Есть такой прием – поставить себя на место человека, чтобы попробовать понять его боль. Иногда это необходимо, чтобы просто осознать, насколько хорошо мы живем, и как легко все потерять. В детстве по телевизору в новостях как-то показывали мальчика из какой-то южной страны, где произошло землетрясение, и он, захлебываясь слезами, говорил о том, что там, куда он показывает пальцем, под бетонной плитой лежит его отец, мать, две сестры. Он был моим ровесником или чуть постарше. Как мне помнится сейчас, я целую неделю был сам не свой, все ходил и думал, что будет, если я вернусь вот также, как он, из школы, а мой дом сгорел, ни родителей, ни сестер у меня не осталось. Что мне делать? Буду ли я плакать? Останусь ли я тем, кто я есть, или стану кем-то другим? Мне было легко поставить себя на его место, и ценность окружающего меня покоя и мира я осознал, как никогда остро, как и его несправедливость. Я никак не мог взять в толк, почему у меня здесь все хорошо, а у него плохо?
Когда нынче говорят: «Христос пострадал за всех нас», я думаю, люди очень часто не вкладывают в эти слова того самого «поставить себя на место». Здесь есть две проблемы – первая заключается в нашем несовершенстве и в том, что мы в принципе не можем поставить себя на место Иисуса Христа; вторая проблема отчасти происходит из первой – многие, повторяя эти слова, даже не пытаются поставить себя на место Христа.
Вторая проблема - это, прежде всего, проблема традиции, куличей, яиц и прочего. Большая часть людей хочет, чтобы христианство и страдающий за них Христос не мешали им жить, но традиция влечет их в храм. Это проблема существовала всегда.

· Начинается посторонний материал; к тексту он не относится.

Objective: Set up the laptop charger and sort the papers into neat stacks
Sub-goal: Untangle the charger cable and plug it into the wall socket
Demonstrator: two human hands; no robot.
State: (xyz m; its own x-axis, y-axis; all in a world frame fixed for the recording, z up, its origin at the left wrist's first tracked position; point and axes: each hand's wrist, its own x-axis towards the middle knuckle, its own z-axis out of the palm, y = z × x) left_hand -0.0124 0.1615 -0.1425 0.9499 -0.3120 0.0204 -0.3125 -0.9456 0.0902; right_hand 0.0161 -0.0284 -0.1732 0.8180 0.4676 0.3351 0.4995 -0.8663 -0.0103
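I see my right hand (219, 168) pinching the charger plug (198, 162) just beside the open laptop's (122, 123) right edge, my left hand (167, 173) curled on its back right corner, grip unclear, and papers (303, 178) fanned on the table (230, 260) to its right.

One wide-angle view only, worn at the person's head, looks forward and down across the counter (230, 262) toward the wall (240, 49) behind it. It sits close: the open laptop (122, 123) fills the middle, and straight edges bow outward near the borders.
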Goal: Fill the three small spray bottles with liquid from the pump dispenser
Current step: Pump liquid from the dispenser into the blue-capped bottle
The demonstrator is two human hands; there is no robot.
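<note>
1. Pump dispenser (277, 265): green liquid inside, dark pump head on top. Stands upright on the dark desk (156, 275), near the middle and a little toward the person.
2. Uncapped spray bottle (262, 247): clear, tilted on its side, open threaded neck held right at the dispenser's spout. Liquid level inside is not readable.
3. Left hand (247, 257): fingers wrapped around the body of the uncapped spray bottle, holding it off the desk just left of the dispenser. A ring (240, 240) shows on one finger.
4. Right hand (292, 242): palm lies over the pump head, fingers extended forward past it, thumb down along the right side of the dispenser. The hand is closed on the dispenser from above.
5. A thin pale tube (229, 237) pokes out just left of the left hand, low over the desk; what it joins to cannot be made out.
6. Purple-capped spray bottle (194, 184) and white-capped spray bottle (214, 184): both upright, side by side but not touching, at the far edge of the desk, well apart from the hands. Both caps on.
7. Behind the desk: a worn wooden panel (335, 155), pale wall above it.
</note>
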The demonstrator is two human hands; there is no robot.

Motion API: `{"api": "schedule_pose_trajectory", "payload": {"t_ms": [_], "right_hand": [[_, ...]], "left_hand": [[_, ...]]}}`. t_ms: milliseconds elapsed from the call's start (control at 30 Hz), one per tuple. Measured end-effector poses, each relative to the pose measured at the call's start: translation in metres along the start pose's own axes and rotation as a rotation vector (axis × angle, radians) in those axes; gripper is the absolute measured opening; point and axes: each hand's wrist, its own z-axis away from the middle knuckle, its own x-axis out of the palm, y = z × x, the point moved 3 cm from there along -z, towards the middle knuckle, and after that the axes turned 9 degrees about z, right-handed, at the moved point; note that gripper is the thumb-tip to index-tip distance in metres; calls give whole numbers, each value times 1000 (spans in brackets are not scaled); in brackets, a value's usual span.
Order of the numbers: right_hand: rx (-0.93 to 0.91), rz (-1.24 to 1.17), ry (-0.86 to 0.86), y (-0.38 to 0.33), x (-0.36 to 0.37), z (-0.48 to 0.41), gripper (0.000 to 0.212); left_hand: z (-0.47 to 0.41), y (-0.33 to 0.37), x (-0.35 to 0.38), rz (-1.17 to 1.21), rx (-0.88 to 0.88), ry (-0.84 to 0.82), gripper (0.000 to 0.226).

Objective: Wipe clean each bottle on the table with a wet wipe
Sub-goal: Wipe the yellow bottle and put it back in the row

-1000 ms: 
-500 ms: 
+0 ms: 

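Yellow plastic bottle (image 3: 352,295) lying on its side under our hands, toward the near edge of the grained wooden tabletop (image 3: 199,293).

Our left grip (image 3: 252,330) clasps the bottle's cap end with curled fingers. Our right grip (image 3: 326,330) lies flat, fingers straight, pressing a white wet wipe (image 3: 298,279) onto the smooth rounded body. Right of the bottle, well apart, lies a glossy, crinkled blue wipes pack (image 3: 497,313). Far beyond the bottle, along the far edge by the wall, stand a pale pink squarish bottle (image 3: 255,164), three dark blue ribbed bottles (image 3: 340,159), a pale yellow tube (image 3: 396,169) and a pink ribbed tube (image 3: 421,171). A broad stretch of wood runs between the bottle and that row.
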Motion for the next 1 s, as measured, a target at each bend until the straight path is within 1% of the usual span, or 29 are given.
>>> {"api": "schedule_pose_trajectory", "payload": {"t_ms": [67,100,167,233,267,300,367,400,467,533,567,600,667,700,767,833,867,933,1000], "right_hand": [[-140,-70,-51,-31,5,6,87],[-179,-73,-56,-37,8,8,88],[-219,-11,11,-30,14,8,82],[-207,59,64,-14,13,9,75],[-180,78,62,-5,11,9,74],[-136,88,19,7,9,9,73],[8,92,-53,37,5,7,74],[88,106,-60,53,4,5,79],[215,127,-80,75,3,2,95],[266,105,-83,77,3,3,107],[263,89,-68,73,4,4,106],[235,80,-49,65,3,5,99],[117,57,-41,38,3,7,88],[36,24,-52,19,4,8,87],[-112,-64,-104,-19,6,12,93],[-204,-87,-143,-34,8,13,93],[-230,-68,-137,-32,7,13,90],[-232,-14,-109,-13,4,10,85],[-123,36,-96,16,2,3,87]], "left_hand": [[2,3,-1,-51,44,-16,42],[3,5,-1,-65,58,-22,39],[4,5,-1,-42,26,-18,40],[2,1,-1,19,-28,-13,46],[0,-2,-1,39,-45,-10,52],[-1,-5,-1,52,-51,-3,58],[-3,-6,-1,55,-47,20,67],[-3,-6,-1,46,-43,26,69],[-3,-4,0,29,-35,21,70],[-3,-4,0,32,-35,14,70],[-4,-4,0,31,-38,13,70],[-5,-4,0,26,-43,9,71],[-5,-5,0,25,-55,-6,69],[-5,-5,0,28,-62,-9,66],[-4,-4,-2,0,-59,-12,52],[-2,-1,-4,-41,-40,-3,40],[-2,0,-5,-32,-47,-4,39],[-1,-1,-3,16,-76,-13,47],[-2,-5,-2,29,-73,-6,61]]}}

Это, с одной стороны, понятно, потому что примерить на себя страдания Богочеловека, в котором мало того, что божественное и человеческое соединилось «неслитно, неизменно, нераздельно, неразлучно», так он, ко всему прочему, Сын, который вечно рождается от Отца, но говорит: «Я и Отец одно», в целом невозможно. Понятно, что ничего не понятно. Мы, если будем честны с собой, обязаны признать, что эти формулировки - это предел возможностей нашего скудного языка при изъяснении божественных истин. Чтобы хотя бы как-то приблизить людей к пониманию, обычно упирают на человеческую половину Иисуса Христа, предлагая людям представить физические страдания и несправедливость мира, которые выпали на долю Иисуса из Назарета. Эта часть хорошо понятна.
Есть такой прием – поставить себя на место человека, чтобы понять его боль.
Но что с той частью, которая слилась с человеческой воедино? Ведь страдал не просто человек, а Бог. И здесь, постоянно пытаясь представить себе человеческую часть, страдания на кресте, мы неизбежно отдаляемся от понимания божественного. Любое сравнение неизбежно выводит нас в человеческую плоскость. Мы не можем представить Его величие, а потому не способны представить и тот путь, который Он проделал, став человеком. Мы не можем себе представить любовь Господа к людям, а значит не способны представить и несправедливости, когда эти люди кричали: «Распни его». Нам не дано понять, каково это - быть Богом, и в какой-то степени мы можем только исполнять то, что Он говорил нам. Вот и выходит, что единственный реальный способ понять - это не прочитать, не представить, не внушить себе, а действовать. И нам доступен арсенал праведности: и заповеди, и молитвы, и все прочее. Действуя в доступном для нас поле, мы вполне можем выйти за его рамки, если, конечно, Бог решит, что нам это полезно. Только борьба эта трудная, и добровольцев что-то не очень много.
Но все-таки в страстях Христовых есть нечто несоизмеримо большее, чем психология, анатомия и сухие размышления. Все, что будет сказано, никогда не охватит того чувства безысходности и страха, когда Его, преданного и оставленного, погребают. И пусть до Воскресения остаются считанные часы, мы будем плакать. Нет, мы знаем, что Он воскреснет, мы будем плакать потому, что мы по-прежнему предаем и распинаем Его. А Он по-прежнему будет ласково смотреть на нас как на детей.